Mohammad Sio
12 Juni 2026•Update: 12 Juni 2026
Peluang tercapainya kesepakatan antara Iran dan Amerika Serikat disebut semakin besar setelah Washington dikabarkan menerima draf perjanjian yang diajukan Teheran, menurut laporan Kantor Berita Fars pada Kamis.
Mengutip sumber yang tidak disebutkan namanya, Fars menyatakan kemungkinan kesepakatan tersebut mendapat persetujuan dari otoritas pengambil keputusan tertinggi Iran tergolong tinggi setelah Amerika Serikat menerima teks usulan Iran.
“Mengingat Amerika Serikat telah menerima teks yang diusulkan Iran, kemungkinan kesepakatan tersebut disetujui oleh otoritas pengambil keputusan tertinggi di Teheran relatif tinggi,” demikian laporan Fars.
Laporan itu muncul beberapa jam setelah Presiden Amerika Serikat Donald Trump mengumumkan pembatalan rencana serangan terhadap Iran yang sebelumnya dijadwalkan berlangsung pada Kamis malam.
Dalam unggahan di platform Truth Social, Trump mengatakan pembahasan dan poin-poin akhir kesepakatan telah disetujui secara prinsip maupun rinci oleh seluruh pihak yang terlibat, termasuk Amerika Serikat, Israel, Arab Saudi, Uni Emirat Arab, Qatar, Turkiye, Pakistan, Bahrain, Kuwait, Yordania, Mesir, dan sejumlah pihak lainnya.
Trump juga menyatakan blokade angkatan laut Amerika Serikat di Selat Hormuz akan tetap diberlakukan hingga kesepakatan tersebut benar-benar dirampungkan. Menurut dia, waktu dan lokasi penandatanganan perjanjian akan diumumkan dalam waktu dekat.
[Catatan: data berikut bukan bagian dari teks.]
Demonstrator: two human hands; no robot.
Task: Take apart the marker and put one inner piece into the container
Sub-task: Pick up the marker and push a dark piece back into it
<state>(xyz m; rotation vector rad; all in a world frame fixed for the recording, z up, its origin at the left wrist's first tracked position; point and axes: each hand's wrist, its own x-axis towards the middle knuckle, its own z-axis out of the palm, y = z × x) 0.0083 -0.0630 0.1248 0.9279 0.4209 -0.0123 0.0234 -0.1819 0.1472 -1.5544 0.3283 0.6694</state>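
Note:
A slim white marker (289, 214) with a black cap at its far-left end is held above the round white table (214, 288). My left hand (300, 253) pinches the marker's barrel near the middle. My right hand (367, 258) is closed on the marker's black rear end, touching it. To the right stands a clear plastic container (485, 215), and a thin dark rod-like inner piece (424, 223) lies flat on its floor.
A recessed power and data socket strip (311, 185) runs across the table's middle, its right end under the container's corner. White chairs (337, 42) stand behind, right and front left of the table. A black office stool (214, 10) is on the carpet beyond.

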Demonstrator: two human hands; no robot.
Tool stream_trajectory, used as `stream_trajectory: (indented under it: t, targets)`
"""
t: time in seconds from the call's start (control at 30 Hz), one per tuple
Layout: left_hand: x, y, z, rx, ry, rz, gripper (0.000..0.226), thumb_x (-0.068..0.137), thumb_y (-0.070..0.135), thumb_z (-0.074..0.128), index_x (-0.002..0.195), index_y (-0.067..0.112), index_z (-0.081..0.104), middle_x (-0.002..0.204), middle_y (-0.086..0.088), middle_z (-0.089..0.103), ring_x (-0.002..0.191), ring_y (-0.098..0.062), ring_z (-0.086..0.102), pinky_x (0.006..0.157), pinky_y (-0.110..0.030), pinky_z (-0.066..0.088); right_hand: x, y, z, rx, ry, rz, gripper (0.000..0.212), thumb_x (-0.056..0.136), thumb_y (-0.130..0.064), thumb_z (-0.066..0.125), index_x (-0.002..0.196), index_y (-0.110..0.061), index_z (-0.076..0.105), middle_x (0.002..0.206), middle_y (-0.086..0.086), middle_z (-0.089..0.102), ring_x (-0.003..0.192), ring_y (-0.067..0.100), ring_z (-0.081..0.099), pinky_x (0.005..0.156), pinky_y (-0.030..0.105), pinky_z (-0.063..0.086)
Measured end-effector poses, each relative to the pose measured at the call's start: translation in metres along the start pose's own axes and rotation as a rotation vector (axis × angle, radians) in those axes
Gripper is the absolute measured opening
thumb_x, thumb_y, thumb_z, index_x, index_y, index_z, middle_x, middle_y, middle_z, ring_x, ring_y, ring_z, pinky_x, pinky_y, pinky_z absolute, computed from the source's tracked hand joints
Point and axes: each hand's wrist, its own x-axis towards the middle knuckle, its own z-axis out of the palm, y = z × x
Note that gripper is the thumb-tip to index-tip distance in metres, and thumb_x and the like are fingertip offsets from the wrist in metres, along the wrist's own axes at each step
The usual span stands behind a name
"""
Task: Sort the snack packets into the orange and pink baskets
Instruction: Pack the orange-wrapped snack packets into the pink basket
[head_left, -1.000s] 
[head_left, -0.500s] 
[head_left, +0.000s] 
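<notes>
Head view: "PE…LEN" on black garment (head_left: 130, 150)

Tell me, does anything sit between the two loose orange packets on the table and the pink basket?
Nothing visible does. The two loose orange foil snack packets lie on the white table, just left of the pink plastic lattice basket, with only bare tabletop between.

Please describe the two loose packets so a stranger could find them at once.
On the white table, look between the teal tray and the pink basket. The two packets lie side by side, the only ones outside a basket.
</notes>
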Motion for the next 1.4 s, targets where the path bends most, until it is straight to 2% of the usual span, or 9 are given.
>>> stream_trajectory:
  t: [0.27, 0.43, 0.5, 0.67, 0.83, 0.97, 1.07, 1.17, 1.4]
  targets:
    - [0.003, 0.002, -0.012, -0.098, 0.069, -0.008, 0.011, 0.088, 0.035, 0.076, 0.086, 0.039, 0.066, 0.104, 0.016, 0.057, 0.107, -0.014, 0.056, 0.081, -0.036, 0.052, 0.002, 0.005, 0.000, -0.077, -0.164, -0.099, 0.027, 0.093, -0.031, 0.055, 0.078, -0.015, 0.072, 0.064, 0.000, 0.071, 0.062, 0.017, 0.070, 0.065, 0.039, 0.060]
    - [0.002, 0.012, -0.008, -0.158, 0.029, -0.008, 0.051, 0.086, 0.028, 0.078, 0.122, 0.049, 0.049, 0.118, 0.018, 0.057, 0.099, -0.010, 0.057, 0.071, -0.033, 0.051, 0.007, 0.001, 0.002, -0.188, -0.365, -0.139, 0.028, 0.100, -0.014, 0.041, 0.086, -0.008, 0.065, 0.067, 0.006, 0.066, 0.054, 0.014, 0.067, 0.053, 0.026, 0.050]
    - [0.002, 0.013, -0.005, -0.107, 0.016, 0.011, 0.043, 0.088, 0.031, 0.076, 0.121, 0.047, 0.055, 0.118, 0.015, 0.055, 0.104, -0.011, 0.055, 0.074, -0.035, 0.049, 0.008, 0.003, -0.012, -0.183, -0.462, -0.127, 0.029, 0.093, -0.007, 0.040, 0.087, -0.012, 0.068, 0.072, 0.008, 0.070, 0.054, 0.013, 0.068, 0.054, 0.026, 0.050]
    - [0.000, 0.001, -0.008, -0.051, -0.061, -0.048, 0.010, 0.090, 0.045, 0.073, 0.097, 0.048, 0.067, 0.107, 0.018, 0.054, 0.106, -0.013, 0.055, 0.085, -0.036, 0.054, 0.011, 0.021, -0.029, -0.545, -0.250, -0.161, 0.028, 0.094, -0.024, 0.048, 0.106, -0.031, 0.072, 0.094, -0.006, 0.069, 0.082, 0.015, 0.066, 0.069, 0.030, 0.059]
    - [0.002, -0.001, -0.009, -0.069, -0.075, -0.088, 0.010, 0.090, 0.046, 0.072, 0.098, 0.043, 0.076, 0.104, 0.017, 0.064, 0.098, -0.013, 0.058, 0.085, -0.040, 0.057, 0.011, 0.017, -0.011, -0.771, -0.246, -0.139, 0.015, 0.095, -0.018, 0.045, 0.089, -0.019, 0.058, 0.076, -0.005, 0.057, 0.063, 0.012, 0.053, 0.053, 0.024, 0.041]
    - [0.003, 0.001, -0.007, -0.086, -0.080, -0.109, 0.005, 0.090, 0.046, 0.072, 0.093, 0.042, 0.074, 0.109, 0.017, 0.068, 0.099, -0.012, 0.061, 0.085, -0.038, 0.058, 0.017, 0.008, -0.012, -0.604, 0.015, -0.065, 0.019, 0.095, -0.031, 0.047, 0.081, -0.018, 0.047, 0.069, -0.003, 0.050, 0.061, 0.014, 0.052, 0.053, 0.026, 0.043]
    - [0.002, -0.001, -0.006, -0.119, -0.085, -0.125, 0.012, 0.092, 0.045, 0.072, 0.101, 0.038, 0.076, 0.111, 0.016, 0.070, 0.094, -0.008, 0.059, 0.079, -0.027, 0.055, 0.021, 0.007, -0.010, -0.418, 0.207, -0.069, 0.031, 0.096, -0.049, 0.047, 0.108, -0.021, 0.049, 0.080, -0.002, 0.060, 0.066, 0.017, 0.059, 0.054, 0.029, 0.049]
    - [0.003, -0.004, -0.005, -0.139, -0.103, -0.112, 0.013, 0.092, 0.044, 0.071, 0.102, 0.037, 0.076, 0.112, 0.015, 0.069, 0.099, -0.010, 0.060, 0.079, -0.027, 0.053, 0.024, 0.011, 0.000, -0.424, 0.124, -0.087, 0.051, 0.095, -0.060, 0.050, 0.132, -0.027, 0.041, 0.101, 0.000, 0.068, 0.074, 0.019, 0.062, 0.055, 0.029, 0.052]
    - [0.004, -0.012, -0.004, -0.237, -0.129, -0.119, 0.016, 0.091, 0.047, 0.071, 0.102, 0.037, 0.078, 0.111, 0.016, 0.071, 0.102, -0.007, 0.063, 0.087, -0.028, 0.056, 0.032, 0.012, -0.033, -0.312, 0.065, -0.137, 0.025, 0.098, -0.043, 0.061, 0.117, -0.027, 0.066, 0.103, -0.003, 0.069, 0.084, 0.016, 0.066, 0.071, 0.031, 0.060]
Di tengah upaya diplomatik tersebut, ketegangan militer antara kedua negara masih berlangsung. Pasukan Amerika Serikat pada Kamis melancarkan hari kedua serangan terhadap sejumlah target di Iran setelah sebuah helikopter Apache ditembak jatuh di Selat Hormuz.
Sementara itu, Korps Garda Revolusi Islam Iran (IRGC) mengklaim telah menyerang 18 target militer utama Amerika Serikat, termasuk Pangkalan Udara Ali Al Salem dan Ahmad Al Jaber di Kuwait, Pangkalan Udara Sheikh Isa di Bahrain, serta pangkalan yang menampung jet tempur Amerika Serikat di Yordania.
Eskalasi terbaru tersebut semakin meningkatkan ketegangan di kawasan setelah serangan Amerika Serikat terhadap Iran dan pengumuman Teheran mengenai penutupan Selat Hormuz bagi lalu lintas maritim.